*ASSIGNED TASK*: Where the records below show a line containing "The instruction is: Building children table", start copying; end with the line containing "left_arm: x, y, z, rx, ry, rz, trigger", and copy it too.

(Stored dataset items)
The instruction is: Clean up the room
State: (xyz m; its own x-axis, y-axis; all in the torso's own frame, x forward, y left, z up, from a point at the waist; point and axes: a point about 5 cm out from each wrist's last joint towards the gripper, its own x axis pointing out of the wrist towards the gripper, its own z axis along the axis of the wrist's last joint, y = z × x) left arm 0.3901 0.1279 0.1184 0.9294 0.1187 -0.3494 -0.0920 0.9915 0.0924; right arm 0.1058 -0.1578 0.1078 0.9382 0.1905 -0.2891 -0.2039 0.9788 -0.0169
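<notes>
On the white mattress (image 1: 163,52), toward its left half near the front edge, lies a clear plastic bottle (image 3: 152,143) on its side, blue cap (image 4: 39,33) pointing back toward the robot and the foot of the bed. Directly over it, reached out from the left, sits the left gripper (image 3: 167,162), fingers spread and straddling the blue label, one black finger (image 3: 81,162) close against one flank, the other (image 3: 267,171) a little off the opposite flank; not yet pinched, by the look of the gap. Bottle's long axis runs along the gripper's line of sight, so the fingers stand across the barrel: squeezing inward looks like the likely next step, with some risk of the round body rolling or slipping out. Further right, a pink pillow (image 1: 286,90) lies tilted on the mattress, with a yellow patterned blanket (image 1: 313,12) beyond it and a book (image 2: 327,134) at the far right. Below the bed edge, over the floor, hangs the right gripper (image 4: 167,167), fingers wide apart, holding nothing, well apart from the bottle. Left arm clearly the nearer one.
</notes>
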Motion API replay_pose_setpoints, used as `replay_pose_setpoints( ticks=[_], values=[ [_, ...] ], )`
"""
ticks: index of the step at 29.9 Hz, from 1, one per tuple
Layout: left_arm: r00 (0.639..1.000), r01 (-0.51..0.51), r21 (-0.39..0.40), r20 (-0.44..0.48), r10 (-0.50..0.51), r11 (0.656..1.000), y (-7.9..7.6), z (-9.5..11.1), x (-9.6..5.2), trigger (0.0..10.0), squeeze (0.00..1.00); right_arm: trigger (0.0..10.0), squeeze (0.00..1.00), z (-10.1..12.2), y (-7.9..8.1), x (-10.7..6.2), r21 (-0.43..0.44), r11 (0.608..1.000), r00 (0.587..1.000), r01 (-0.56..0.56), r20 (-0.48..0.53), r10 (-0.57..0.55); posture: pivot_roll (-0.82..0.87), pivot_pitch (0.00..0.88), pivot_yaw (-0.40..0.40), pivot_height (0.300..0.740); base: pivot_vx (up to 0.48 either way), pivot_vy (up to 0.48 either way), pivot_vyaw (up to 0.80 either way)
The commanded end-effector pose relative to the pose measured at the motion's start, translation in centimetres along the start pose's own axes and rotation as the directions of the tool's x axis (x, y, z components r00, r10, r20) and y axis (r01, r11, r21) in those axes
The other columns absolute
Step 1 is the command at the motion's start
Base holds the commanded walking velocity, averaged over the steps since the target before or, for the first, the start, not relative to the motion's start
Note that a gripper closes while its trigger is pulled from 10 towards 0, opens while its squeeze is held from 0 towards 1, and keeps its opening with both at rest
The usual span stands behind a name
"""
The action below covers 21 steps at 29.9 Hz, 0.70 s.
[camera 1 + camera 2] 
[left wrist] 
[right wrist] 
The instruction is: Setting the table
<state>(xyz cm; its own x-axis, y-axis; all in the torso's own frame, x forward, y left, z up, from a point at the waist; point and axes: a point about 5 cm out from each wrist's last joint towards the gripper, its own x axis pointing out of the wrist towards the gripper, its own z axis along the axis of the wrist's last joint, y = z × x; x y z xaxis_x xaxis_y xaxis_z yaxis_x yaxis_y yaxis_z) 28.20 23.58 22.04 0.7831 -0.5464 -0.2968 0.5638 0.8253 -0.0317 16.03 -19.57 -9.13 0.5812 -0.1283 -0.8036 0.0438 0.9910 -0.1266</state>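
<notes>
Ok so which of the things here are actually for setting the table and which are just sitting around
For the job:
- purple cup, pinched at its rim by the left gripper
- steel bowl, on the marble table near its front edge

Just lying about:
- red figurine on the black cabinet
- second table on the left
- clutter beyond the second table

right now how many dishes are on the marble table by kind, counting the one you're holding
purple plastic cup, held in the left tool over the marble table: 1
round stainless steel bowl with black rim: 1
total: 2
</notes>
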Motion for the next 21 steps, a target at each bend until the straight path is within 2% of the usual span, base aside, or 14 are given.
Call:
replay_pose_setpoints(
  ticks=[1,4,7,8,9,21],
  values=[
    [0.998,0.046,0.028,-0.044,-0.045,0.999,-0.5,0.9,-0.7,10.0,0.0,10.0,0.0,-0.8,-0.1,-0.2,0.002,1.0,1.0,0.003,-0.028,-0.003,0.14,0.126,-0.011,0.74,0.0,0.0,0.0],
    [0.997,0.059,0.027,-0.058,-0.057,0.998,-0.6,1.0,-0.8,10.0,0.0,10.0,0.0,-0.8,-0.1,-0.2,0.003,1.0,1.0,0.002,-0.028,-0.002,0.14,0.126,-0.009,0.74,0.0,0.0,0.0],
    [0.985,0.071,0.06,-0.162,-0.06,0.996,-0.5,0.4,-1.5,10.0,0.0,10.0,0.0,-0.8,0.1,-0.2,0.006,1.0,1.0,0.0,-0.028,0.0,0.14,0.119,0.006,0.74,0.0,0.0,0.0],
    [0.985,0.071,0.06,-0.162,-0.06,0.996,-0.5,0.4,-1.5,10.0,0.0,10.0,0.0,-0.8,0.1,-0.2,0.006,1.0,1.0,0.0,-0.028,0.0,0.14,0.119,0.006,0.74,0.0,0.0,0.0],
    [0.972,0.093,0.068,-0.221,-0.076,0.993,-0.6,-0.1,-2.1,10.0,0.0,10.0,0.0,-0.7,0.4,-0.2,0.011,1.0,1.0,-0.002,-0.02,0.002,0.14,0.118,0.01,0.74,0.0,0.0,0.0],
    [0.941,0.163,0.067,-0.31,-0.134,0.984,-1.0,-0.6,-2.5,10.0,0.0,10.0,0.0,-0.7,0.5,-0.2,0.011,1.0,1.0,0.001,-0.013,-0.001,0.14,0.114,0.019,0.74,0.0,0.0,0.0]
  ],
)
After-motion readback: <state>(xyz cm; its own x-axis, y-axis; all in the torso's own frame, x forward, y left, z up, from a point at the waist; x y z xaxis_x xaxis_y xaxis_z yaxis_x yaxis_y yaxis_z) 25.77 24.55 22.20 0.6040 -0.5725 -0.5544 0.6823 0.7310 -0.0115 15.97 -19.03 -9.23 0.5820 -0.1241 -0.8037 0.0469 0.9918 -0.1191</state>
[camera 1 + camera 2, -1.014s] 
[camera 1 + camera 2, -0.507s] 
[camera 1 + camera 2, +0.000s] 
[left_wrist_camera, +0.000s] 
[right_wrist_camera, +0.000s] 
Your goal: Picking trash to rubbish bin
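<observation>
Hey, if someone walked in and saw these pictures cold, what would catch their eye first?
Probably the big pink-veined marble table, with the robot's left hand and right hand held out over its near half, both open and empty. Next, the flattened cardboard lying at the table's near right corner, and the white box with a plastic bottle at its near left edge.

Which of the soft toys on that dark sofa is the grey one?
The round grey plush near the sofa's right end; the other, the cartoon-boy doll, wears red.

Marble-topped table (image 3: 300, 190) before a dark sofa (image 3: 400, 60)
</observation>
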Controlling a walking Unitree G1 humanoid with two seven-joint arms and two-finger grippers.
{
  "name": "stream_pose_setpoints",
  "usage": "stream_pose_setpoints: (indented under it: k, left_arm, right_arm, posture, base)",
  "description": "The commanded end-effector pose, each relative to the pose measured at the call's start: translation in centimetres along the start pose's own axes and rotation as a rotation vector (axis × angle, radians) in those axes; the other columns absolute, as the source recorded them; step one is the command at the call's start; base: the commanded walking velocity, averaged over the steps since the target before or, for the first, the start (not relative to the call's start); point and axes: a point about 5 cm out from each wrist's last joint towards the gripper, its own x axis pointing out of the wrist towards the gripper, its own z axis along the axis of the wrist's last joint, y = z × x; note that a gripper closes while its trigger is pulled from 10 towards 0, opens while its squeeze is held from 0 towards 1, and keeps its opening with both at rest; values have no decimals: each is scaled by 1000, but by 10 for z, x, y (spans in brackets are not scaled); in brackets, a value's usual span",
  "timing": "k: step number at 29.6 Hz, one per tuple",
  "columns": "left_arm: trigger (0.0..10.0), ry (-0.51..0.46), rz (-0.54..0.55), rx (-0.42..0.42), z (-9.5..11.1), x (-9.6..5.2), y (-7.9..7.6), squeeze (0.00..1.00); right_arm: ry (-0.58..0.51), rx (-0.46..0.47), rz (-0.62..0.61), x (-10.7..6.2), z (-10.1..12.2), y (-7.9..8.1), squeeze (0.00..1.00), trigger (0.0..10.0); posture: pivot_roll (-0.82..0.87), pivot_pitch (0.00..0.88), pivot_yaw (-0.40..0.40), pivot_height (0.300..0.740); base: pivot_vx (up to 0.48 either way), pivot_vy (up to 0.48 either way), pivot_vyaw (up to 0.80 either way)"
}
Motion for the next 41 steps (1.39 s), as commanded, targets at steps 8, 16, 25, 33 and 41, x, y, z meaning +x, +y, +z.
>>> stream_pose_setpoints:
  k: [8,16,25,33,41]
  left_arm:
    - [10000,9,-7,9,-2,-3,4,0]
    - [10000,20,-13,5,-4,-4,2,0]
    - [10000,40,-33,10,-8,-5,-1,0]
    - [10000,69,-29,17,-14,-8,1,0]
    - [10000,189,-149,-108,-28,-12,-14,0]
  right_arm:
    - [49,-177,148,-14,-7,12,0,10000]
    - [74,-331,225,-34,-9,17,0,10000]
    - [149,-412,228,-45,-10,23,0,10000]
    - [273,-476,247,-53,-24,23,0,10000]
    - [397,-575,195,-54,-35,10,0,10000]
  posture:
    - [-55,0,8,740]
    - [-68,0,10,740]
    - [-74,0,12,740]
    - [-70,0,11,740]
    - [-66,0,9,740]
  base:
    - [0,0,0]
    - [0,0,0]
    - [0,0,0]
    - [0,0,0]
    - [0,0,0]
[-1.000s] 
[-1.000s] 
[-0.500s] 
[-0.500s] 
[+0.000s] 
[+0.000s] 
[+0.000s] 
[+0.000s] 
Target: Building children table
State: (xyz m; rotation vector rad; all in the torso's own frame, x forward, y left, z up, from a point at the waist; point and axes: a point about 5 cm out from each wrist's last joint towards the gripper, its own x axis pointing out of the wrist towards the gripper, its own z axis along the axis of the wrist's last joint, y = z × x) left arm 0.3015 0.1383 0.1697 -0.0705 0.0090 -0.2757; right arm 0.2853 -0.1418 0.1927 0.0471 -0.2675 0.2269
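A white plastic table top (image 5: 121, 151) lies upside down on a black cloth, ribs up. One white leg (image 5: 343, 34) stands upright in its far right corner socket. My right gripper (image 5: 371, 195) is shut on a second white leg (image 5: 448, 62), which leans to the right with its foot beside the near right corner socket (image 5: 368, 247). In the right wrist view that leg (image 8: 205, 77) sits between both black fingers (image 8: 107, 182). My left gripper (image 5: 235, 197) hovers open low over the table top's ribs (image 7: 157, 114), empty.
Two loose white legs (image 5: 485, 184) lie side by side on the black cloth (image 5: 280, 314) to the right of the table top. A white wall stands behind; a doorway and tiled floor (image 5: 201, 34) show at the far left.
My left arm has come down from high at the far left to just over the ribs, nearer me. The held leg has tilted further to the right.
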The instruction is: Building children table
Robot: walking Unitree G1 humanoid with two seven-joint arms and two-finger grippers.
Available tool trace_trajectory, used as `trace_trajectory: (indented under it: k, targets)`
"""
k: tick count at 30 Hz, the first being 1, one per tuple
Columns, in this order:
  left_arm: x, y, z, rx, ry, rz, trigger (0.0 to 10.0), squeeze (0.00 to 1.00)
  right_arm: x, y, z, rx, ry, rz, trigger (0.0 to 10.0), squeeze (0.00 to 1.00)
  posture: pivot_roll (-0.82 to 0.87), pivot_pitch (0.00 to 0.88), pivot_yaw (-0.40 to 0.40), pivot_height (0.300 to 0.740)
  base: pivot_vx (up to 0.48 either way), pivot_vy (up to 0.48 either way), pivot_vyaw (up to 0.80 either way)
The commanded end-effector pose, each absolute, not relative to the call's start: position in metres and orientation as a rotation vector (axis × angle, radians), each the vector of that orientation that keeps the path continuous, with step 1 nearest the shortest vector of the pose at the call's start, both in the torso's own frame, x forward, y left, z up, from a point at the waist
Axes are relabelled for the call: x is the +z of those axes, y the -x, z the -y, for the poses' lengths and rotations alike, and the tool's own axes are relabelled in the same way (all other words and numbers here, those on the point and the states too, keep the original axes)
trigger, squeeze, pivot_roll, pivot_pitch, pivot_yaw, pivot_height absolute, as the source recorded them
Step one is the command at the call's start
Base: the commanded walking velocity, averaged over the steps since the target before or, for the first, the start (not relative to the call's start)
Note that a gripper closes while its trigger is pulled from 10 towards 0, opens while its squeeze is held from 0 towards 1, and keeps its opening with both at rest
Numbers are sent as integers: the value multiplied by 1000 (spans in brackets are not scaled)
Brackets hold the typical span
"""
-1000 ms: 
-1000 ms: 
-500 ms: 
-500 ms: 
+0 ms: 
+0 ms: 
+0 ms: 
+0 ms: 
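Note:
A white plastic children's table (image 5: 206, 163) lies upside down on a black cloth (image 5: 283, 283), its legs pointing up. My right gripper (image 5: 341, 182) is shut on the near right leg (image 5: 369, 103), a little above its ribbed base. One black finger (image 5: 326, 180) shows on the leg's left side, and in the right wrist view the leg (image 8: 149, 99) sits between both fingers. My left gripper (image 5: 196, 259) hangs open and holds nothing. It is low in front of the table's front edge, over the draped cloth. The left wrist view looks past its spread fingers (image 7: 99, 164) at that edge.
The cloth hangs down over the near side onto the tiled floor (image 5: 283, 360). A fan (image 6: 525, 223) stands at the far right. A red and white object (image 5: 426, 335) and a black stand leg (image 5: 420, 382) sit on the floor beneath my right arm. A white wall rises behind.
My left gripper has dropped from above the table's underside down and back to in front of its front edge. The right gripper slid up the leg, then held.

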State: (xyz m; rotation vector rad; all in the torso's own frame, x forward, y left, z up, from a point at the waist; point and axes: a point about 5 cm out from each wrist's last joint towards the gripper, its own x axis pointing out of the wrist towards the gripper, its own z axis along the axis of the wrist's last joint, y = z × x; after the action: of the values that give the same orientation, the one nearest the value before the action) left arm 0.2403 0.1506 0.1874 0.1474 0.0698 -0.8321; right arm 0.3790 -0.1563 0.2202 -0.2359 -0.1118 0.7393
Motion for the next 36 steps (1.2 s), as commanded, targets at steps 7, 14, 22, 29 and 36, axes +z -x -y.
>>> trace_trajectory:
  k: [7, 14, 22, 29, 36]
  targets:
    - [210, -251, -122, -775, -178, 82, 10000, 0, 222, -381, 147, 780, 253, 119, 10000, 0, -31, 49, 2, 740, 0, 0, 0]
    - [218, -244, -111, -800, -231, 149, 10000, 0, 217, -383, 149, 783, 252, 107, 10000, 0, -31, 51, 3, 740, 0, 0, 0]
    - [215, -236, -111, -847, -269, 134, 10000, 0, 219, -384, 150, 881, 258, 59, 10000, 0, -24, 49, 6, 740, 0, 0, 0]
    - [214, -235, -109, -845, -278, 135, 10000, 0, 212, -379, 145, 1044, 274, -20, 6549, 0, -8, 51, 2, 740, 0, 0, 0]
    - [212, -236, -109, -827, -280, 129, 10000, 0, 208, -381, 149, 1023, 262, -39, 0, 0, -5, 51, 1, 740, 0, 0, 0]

*ANSWER SECTION*:
The instruction is: Building children table
Robot: walking Unitree G1 humanoid with two seven-joint arms and two-finger grippers.
Available tool trace_trajectory, used as `trace_trajectory: (indented under it: k, targets)`
"""
k: tick count at 30 Hz, the first being 1, one per tuple
Columns, in this order:
  left_arm: x, y, z, rx, ry, rz, trigger (0.0 to 10.0), squeeze (0.00 to 1.00)

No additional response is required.